• What to produce:
The answer should be an exact repeat of the stretch of material below from the line containing "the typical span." through the line containing "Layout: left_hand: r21".

== Segment start ==

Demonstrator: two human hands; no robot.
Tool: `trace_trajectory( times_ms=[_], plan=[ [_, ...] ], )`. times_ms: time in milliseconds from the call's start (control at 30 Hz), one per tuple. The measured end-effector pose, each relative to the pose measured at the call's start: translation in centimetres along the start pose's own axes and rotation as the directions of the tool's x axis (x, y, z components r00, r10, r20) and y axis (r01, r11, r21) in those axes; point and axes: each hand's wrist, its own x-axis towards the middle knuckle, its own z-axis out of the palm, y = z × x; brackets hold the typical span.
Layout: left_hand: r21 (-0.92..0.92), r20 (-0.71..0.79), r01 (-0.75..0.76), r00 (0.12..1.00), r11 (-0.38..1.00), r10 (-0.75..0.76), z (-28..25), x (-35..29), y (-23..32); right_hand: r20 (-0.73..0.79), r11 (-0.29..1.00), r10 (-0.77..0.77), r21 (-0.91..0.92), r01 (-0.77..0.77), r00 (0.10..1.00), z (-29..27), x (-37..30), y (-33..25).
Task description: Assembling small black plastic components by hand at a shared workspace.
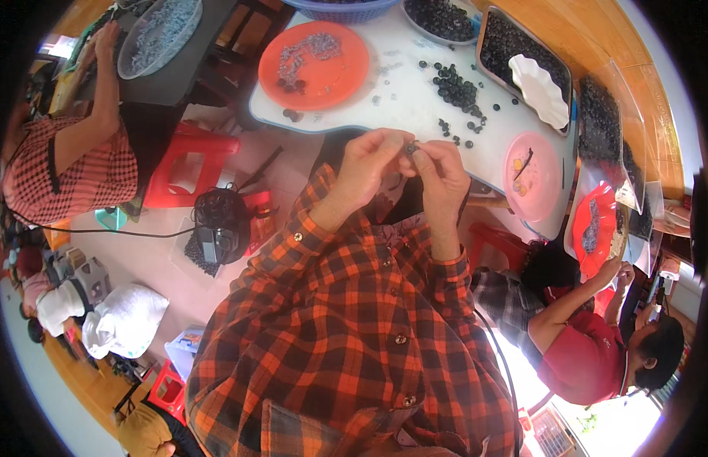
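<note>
My left hand (367, 164) and my right hand (445, 179) meet at the table's near edge, fingers of both pinched together. Between the fingertips is a small dark piece (413, 147), mostly covered, so its exact kind is unclear. Beyond them, a loose heap of small black round parts (454, 87) lies on the white table (400, 107). To the left, an orange plate (354, 84) carries small greyish, clear-looking pieces (320, 46) and a few dark ones. On the right, a pink plate (542, 206) has a thin dark stick and yellowish bits on it.
A metal tray (485, 49) of black parts stands at the back right, with a white scalloped dish (540, 91) across its edge. A red stool (188, 164) is at left. Other people work at left and at right, beside a red scalloped dish (582, 251).
</note>
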Motion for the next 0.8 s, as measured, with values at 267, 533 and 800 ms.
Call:
trace_trajectory(
  times_ms=[267,533,800],
  plan=[
    [0.191,0.016,0.024,0.999,0.981,-0.027,-0.3,0.3,-0.4,-0.001,0.993,-0.082,-0.091,0.081,0.997,-0.6,-0.1,0.6],
    [0.298,-0.128,0.039,0.992,0.954,-0.001,-0.1,4.1,2.8,-0.074,0.971,-0.122,-0.218,0.103,0.99,-2.0,1.1,1.3],
    [0.431,-0.098,-0.252,0.942,0.867,0.322,-2.1,15.1,13.5,-0.21,0.818,-0.284,-0.562,0.122,0.936,-4.9,2.3,4.5]
  ],
)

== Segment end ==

• Response:
Tool: `trace_trajectory( times_ms=[_], plan=[ [_, ...] ], )`. times_ms: time in milliseconds from the call's start (control at 30 Hz), one per tuple. The measured end-effector pose, each relative to the pose measured at the call's start: translation in centimetres along the start pose's own axes and rotation as the directions of the tool's x axis (x, y, z components r00, r10, r20) and y axis (r01, r11, r21) in those axes; point and axes: each hand's wrist, its own x-axis towards the middle knuckle, its own z-axis out of the palm, y = z × x; brackets hold the typical span.
Layout: left_hand: r21 (-0.92..0.92), r20 (-0.71..0.79), r01 (-0.75..0.76), r00 (0.12..1.00), r11 (-0.38..1.00), r10 (-0.75..0.76), z (-28..25), x (-35..29), y (-23..32); right_hand: r20 (-0.73..0.79), r11 (-0.29..1.00), r10 (-0.77..0.77), r21 (-0.91..0.92), r01 (-0.77..0.77), r00 (0.10..1.00), z (-29..27), x (-37..30), y (-33..25).

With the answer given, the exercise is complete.